[Signate] JPX Fundamentals Analysis Challenge

Published in

Game of Data

8 min readJun 19, 2021

Competition Summary

The Competition we participated was the JPX Fundamentals Analysis Challenge on the Signate platform. In case you are not familiar, Signate is a very popular platform for Data Science competitions in Japan which can be helpful for any one wishing to develop their data science skills further on the tried and tested battlefield on real live data. The goal of this competition was given a specific market day, to estimate the high and low price of a stock in 20 business days. The datasets included Financial Statements data and stock prices data for each listed company on the Tokyo Stock Exchange (TSE). In this article, we will discuss our approach for this competition as well as some key tips for anyone who wants to improve their speed and time to develop solutions in competitions. A link to our solution can be found here.
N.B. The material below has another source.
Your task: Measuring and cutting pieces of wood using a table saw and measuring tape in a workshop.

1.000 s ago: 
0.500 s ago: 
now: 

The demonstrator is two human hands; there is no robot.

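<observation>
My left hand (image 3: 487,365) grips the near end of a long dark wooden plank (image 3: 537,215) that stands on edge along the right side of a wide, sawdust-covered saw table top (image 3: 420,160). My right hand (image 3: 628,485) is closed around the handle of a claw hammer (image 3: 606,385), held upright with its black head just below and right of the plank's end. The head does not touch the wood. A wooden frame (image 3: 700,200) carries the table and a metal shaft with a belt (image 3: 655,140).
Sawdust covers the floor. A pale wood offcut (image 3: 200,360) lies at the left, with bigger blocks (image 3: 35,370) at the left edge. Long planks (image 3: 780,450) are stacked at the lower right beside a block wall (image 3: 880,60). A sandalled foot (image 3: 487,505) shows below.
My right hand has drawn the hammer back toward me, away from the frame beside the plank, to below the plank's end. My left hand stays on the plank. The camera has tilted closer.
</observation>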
You can additionally find more information about the competition at the two links below. (In Japanese)

日本取引所グループファンダメンタルズ分析チャレンジ | SIGNATE - Data Science Competition

お知らせ 2021/06/11 13:00： Web記事賞の表彰対象選出期間は「2021年1月29日から2021年6月21日正午まで」となっております。詳細はフォーラムをご参照ください。 2021/06/01…

signate.jp

An English overview of the competition can also be found below which interested us more in working with stock data.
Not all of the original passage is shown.